Samuel Huntington describes himself as "up in the air" over the issue of a Democratic nominee, but did say that there was an unusually large-number of good candidates: "Both Jackson and McGovern are eminently able and intelligent men," Huntington said.
President Bok is also noncommittal on the subject, although he does concede, "that I probably have more sympathy for more of McGovern's positions than anyone else's." Bok hastens to add that there are many issues involved, few of which he has had the time to study in depth.
Those faculty members queried seemed to split evenly on whether the potentially large youth vote would make an actual difference in the election. Chayes and Wald thought that students would be active and would affect the campaign, Bunting and Peretz were less sanguine.
In his first speech to the Faculty of Arts and Sciences, President Bok mentioned that in his opinion, the real strength of the University lay in its skills in teaching and research, and that professors interested in contributing to society might better do that here than in research papers for politicians or before Congressional committees in Washington. Bok himself says he regrets the time he spent on some of his public battles (Carswell being a significant exception).

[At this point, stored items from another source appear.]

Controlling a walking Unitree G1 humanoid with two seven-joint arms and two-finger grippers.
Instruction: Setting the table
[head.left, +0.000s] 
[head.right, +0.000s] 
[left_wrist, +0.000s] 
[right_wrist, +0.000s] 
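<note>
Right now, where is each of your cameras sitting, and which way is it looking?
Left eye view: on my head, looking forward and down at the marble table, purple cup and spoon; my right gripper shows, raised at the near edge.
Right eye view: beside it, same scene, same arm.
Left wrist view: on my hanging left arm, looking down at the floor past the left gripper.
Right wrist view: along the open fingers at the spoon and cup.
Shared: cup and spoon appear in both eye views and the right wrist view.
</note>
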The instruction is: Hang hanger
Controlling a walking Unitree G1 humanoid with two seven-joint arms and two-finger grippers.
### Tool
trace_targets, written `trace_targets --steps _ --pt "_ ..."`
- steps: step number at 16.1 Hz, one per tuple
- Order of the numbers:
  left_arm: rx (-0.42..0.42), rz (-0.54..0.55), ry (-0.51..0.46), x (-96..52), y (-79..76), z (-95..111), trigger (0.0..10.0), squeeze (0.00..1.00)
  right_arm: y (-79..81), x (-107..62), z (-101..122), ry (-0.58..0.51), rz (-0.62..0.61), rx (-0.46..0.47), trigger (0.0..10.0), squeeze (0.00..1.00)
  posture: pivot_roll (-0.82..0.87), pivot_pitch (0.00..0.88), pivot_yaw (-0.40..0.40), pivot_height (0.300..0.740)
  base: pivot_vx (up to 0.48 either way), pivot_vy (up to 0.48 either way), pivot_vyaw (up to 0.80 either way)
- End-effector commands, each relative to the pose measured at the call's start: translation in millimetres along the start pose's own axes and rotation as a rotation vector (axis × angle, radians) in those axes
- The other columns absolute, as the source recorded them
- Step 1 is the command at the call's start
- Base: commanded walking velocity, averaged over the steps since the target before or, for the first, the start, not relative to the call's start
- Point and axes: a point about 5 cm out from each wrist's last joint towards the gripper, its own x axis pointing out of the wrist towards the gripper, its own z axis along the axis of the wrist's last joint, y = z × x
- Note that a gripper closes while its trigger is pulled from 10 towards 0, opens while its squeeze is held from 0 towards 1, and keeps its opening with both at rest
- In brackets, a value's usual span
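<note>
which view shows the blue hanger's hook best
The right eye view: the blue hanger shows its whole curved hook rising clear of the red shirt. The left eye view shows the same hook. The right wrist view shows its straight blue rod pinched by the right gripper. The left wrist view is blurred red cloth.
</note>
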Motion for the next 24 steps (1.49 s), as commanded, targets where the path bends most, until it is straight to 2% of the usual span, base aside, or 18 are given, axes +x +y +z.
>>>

Hoffmann agreed with Bok, saying. "I'm not sure that someone who does his job as an educator isn't more useful than a D.C. gadfly."
The faculty's apathetic attitude toward the Democratic Presidential candidates could be the result of several divers factors: a wide field of politicians, the unexciting personalities of the men involved, and the earliness of the hour. But if the views of Bok and Hoffmann are characteristic of the faculty as a whole, then perhaps the concept of the "action professor"--so popular in the early 1960's--is dead at Harvard. Perhaps the men who travelled back and forth between Cambridge and Washington so often ten years ago are ashamed of their part, or lack thereof, in the deterioration of this country and the debacle of Vietnam. Perhaps they are disenchanted with the folly of the New Frontier and the Great Society, tired of slogans, and are now looking for the answers back here in Cambridge instead of Washington.